Toujours aussi indésirable aux yeux du Remake 2000 ?

 

Non, c’est de l’histoire ancienne. De toute façon, je me fiche d’être désirable ou pas. Je fais mon travail, j’ai un objectif et je l’atteindrai. Au début, c’est vrai, Paul Bérenger ne voulait pas entendre parler de ma candidature. Aujourd’hui, il n’y a plus de problème.

 

Que s’est-il passé ?

 

Quand on me marche sur les pieds, je crie. Quand j’ai senti que le MSM pouvait me mettre à l’écart, j’ai mis les points sur les « i » avec Pravind et il a compris.

 

Que lui avez-vous dit ?

 

« Que tu le veuilles ou non, je serai candidate en 2015 ». Même en indépendante, s’il le faut.

 

Même au Parti travailliste ?

 

Mon objectif est d’être la plus compétitive possible pour défendre les intérêts de ma circonscription. Vous voyez ce que je veux dire ?

 

Très bien. Navin Ramgoolam vous a-t-il fait une offre ?

 

Non.

 

Mais c’est presque officiel : après avoir été blanchie, vous serez « rougie » ?

 

Non ! J’ai été blanchie point à la ligne. Ces derniers mois, si vous saviez le nombre de fois où l’on m’a dit : « Pourquoi tu ne vas pas de l’autre côté ? Ton cas sera rayé ». Jamais de la vie, je suis une femme de principe.
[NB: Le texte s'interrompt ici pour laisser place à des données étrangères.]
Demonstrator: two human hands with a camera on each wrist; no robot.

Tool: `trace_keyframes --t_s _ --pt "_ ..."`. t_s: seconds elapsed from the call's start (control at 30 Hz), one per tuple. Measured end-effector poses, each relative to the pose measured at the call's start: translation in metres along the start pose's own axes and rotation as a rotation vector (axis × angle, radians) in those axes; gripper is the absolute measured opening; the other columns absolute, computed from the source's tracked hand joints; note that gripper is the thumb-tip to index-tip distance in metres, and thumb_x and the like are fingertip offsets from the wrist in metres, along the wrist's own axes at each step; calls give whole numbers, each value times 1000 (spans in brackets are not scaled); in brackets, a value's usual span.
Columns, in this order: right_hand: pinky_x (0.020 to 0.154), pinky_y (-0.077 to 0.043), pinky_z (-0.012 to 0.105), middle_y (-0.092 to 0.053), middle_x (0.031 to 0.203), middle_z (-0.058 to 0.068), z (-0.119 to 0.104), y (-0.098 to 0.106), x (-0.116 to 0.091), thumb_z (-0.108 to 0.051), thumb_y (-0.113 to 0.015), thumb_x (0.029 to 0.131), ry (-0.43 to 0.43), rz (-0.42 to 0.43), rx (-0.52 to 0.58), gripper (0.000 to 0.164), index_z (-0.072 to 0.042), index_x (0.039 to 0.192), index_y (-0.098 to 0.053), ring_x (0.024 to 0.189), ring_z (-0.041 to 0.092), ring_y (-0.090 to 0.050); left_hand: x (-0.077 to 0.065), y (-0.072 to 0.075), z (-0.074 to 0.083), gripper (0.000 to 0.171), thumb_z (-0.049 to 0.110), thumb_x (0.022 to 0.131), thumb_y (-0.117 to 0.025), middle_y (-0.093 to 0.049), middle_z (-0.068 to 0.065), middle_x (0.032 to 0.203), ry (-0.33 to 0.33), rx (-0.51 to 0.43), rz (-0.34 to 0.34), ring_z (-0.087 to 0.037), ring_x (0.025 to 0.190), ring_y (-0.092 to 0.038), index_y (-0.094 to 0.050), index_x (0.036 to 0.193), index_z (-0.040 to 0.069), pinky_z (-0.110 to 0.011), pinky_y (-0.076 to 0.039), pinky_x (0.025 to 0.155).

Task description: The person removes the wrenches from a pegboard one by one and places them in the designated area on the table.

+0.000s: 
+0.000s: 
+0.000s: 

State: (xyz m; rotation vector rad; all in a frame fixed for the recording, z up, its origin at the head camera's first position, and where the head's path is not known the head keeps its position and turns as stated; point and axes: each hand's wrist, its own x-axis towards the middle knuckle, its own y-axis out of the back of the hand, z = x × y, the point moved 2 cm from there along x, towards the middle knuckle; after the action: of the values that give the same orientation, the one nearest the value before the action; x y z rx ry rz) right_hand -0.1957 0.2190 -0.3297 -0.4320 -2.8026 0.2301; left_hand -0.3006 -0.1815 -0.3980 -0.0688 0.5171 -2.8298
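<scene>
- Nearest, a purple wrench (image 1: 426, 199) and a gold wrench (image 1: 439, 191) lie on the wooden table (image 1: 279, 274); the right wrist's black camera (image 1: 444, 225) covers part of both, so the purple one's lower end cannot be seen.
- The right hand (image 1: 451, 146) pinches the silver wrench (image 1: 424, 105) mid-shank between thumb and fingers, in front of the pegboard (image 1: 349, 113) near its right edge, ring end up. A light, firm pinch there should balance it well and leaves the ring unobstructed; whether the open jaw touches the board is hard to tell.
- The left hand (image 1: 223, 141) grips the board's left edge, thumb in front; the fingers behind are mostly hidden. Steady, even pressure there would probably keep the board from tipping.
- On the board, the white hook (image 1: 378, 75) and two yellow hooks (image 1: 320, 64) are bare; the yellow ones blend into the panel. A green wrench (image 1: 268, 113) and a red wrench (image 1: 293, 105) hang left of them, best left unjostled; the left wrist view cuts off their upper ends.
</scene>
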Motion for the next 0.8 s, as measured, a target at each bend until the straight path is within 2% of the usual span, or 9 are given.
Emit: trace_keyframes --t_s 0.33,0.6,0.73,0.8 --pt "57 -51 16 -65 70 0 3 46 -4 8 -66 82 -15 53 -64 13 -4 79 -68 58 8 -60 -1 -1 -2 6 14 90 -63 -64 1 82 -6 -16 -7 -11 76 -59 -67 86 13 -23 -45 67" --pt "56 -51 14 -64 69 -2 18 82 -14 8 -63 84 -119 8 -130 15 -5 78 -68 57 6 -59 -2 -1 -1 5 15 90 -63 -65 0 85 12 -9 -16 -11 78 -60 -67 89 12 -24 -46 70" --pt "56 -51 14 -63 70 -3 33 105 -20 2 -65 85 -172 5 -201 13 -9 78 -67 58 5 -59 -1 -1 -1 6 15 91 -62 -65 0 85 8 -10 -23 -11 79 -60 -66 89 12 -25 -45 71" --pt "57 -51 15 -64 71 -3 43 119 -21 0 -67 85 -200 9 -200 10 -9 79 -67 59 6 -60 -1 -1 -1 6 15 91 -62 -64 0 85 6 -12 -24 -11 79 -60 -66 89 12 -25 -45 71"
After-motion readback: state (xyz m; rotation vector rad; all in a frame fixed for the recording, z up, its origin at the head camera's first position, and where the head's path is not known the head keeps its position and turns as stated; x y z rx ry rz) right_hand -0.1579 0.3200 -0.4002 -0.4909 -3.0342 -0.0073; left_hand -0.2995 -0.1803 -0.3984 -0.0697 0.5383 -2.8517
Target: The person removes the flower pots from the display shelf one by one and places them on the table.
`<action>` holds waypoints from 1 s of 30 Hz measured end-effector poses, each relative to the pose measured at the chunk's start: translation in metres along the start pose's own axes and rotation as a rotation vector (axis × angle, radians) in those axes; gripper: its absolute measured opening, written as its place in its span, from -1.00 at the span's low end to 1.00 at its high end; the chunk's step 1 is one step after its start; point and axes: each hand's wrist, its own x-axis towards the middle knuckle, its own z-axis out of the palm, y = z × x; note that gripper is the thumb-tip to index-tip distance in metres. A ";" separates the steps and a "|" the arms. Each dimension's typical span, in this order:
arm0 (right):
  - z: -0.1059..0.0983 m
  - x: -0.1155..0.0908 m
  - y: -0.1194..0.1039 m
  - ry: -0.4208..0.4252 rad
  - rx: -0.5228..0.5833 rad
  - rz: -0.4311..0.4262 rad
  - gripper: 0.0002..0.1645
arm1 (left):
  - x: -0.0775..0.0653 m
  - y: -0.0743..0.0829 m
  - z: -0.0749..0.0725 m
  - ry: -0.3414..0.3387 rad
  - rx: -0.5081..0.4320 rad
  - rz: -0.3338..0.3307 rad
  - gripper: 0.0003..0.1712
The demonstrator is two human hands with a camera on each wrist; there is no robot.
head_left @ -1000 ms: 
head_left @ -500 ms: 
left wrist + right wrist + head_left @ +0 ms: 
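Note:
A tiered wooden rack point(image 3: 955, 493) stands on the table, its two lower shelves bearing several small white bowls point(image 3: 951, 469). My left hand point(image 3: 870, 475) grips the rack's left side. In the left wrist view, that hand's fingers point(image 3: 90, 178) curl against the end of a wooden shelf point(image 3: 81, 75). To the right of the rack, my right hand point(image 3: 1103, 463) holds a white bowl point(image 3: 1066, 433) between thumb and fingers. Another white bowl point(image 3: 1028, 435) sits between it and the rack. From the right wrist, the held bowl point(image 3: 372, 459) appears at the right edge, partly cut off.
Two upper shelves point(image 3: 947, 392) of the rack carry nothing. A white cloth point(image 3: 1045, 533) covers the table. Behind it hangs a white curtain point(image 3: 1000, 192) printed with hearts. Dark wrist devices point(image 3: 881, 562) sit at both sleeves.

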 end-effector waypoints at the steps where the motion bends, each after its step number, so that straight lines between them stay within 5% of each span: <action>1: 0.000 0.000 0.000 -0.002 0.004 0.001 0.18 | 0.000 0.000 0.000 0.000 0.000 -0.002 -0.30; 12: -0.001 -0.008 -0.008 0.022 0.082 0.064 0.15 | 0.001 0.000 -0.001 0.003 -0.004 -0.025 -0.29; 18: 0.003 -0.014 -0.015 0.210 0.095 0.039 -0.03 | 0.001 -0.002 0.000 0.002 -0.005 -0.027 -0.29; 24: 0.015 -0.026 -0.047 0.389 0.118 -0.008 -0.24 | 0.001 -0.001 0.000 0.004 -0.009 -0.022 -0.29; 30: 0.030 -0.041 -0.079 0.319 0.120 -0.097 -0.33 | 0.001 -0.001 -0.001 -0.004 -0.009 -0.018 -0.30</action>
J’ai tenu à me battre pour mon innocence avec l’étiquette MSM. C’est fait, je suis heureuse, le travail continue, je vais affronter les élections pour redevenir ministre et je n’ai pas l’intention de quitter le MSM. Après, on vit dans un pays de rumeurs…

 

La rumeur vous porte pâle pour le 1er-Mai...

 

Je serai à Londres pour voir ma fille qui est sur le point d’accoucher.

 

Fille ou garçon ?

 

C’est un secret.

 

Non, l’enfant que vous vous apprêtez à faire dans le dos de Pravind Jugnauth…

 

(Rires) Je n’ai pas l’intention de lui faire un enfant dans le dos.

 

Votre leader peut dormir tranquille, c’est sûr ?

 

Je ne sais pas ce qu’il pense de moi. Je ne sais pas ce que Pravind Jugnauth a dans sa tête...

 

Et vous, qu’y a-t-il dans votre tête à part votre ex-futur ministère ?

 

De l’impatience. J’ai hâte de faire la connaissance de mon deuxième petit-enfant. Je pars mercredi le coeur léger. Avant d’être une politicienne, je suis une mère.